The acting Minister of Tourism and Exterior Andalusia, Arturo Bernal, has celebrated this Thursday that the Supreme Court (TS) "has sided with Andalusia by annulling" the "botch job" of the "single registry of short-term rentals" promoted by the central Government "for invading regional competencies, as the Junta had been warning for more than a year".
In a note sent to the media, the minister referred to the Supreme Court ruling that invalidates the single registry of short-term rentals, provided for in Royal Decree 1312/2024 of December 23, understanding that the State does not have the competence to establish an exhaustive regulation of a national registry that "overlaps with existing regional registries regarding the registration of properties intended for tourist rentals".
"It is the umpteenth proof that Pedro Sánchez's Government legislates from ideology and with its back to the legal system and respect for competencies," stated the acting Andalusian Tourism official after learning of the High Court's ruling.
Bernal recalled that Andalusia filed an appeal against this regulation in May 2025 for invasion of competencies and "lack of institutional dialogue," insisting that now the Supreme Court "sides with" the Junta.
From the Andalusian Executive, they detail that the court itself specifies that the European Regulation did not oblige the creation of a state-level registry nor did it modify the internal distribution of competencies.

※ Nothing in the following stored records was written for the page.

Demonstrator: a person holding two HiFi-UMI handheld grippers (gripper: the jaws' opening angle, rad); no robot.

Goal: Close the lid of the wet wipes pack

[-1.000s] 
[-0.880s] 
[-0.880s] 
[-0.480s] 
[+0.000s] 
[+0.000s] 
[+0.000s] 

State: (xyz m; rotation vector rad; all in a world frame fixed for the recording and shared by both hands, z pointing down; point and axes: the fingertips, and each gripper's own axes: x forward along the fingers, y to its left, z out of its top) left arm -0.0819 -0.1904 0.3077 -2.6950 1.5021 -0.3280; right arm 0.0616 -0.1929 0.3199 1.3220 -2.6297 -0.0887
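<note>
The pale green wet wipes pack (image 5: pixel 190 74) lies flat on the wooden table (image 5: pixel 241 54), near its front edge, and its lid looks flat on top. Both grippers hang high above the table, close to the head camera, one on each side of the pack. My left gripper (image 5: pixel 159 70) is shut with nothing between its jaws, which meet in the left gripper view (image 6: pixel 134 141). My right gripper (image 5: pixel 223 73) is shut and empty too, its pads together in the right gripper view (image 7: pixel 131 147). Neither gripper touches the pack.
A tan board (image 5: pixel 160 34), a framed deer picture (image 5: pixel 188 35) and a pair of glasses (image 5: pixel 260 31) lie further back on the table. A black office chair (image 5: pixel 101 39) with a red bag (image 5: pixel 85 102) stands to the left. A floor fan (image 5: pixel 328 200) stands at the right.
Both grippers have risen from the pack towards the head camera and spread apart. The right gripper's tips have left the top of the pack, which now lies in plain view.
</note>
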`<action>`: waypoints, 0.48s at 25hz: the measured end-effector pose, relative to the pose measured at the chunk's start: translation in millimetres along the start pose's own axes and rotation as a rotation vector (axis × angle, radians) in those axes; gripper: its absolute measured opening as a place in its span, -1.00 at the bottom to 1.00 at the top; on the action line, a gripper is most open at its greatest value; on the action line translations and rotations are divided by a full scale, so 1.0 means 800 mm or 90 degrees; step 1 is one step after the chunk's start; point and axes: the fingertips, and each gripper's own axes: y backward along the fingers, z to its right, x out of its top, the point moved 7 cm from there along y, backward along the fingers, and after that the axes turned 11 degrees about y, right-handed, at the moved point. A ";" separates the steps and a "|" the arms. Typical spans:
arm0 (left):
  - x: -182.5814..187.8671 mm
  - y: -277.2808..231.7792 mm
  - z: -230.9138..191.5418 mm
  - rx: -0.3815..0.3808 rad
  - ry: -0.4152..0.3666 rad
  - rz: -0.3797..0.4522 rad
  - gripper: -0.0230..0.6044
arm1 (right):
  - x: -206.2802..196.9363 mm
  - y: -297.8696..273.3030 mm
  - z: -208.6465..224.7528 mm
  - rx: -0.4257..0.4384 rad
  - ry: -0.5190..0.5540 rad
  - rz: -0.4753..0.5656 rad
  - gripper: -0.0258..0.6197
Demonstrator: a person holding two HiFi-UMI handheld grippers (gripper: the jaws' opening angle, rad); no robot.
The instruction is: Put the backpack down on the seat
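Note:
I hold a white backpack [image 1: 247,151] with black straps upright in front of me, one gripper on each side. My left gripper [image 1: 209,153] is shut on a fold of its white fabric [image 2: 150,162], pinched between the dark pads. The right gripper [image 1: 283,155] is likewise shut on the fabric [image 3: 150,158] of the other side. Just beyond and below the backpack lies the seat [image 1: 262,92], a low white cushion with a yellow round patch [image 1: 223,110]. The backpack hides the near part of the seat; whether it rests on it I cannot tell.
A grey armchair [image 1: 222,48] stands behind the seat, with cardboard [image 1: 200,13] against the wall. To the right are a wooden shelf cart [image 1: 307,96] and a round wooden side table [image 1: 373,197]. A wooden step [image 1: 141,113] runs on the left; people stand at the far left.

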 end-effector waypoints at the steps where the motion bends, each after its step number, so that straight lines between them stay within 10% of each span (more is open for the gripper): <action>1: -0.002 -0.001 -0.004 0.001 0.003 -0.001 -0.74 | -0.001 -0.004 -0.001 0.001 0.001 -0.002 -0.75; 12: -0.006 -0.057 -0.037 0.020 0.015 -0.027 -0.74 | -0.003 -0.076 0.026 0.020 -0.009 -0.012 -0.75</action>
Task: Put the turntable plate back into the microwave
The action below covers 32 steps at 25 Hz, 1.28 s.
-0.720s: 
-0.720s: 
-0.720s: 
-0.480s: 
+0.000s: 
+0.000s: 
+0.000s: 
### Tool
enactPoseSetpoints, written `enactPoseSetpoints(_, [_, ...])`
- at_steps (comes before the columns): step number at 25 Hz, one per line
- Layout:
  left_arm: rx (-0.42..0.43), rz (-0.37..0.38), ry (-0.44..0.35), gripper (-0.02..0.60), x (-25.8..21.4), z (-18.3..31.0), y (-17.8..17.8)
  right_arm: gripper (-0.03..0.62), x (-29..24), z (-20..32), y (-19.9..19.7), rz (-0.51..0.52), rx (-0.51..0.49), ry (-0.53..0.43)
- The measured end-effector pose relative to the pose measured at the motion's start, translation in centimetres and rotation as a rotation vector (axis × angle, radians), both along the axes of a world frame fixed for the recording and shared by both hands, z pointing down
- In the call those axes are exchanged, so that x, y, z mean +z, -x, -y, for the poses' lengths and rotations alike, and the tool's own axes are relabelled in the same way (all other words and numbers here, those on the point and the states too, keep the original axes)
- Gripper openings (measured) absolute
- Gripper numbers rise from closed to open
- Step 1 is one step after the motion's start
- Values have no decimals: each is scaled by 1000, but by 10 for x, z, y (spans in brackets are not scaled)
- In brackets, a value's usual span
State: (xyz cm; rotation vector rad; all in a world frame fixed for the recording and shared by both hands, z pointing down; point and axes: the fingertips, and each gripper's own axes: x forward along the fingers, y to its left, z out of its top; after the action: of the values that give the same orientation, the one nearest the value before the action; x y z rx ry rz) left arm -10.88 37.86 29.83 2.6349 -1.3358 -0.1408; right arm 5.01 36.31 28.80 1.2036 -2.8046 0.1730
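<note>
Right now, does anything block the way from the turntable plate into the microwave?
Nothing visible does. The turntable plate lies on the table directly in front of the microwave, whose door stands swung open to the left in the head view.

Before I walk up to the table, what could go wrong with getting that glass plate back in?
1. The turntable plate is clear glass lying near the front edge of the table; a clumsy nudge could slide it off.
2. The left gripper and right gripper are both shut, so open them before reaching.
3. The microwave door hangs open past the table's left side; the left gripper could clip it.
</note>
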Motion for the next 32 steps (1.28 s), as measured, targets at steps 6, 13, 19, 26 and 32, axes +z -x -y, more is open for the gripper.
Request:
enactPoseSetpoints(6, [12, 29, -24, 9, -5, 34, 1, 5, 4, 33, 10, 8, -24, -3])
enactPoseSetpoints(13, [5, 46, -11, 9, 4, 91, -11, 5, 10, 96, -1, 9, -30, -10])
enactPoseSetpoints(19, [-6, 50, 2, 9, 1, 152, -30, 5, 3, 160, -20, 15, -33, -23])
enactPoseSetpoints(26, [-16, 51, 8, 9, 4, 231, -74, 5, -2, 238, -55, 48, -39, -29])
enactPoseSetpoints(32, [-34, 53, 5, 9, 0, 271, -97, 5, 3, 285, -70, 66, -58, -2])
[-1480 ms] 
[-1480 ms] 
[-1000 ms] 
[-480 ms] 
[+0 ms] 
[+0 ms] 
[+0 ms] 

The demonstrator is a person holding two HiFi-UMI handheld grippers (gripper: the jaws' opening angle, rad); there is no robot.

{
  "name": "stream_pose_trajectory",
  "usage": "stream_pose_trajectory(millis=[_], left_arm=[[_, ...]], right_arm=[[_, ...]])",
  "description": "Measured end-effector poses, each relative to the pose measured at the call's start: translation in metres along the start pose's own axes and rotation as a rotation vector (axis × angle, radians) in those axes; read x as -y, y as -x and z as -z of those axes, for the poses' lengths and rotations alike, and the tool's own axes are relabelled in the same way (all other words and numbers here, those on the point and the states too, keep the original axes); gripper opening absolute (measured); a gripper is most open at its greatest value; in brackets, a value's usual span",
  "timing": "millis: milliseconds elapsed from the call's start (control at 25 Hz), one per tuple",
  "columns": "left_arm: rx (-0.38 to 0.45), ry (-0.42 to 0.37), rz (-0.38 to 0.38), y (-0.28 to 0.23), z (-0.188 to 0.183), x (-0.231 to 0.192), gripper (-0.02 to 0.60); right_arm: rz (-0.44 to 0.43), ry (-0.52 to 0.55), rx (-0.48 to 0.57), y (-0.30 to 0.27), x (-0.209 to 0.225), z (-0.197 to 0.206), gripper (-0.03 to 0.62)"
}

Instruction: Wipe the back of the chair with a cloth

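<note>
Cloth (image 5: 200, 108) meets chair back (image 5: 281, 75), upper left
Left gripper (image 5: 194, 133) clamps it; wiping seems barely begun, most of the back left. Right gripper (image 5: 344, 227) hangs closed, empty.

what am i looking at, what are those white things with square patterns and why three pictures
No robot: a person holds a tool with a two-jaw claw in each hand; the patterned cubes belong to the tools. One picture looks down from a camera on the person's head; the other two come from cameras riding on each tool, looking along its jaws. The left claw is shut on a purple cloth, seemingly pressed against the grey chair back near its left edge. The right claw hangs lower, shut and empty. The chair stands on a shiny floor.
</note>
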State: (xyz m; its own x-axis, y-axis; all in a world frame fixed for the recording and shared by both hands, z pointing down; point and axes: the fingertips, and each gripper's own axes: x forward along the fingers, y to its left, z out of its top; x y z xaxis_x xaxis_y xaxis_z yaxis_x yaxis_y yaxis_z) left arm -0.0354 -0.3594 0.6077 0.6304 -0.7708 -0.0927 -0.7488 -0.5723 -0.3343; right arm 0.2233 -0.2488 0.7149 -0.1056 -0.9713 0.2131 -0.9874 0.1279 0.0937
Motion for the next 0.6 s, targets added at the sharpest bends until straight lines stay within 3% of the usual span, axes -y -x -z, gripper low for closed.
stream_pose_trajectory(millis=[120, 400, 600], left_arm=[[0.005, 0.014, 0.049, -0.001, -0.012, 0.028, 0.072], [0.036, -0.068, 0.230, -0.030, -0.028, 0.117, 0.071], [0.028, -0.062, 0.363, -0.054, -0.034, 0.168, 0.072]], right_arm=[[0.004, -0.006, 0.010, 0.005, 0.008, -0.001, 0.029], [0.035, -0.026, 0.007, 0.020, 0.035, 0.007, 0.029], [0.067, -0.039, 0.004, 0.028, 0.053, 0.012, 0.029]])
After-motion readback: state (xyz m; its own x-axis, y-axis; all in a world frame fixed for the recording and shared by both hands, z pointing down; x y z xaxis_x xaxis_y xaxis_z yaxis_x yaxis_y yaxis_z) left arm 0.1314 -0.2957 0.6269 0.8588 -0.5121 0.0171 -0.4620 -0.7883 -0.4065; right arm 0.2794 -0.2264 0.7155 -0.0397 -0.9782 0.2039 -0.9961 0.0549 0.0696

In this regard, the minister reiterated that "the duplication was a political decision, not an imposition from Brussels".
"Flagrant irresponsibility" of the central Government
For Arturo Bernal, this "irresponsibility of the central Government is flagrant". "It imposed a mandatory single registry from July 1, 2025, without the necessary legal coverage, ignoring the warnings of legal uncertainty that the regions had been conveying for months," he criticized.
The acting minister maintains that "legislating from imposition and whim has consequences," and that these translate into "rules that are born dead, that generate administrative chaos, and that end up being overturned in the courts."
He also recalled that Brussels had already warned, since the TRIS procedure vetoed the double registration and set May 20 as the deadline to eliminate duplication. However, he indicated that "the Government had accumulated warnings from all sides" and that, "even so, it did not rectify".
"This new judicial setback adds to a failed housing policy: of soaring prices, suffocated supply, and interventionism that has resolved nothing and has only generated insecurity," added Arturo Bernal.
In his opinion, the Supreme Court's ruling also evidences "the null weight that tourism has in the Council of Ministers," despite being one of the main economic engines of Spain and, in particular, of Andalusia. "The sector is legislated upon without counting on the sector and without counting on those who have the competence," he denounced.
"This is not how you govern: this is how you improvise," lamented Bernal, wondering "who is going to return the costs caused by this botch job," expressly alluding to "the adaptation costs of administrations, platforms, and owners; the legal uncertainty created; the time and resources lost by a rule that the Supreme Court has just annulled."
Faced with this scenario, the counselor guaranteed that "Andalusia will continue to defend its competencies and demand cooperation, not imposition," to conclude that "tourism deserves certainty, not whims that end up being annulled by the Supreme Court."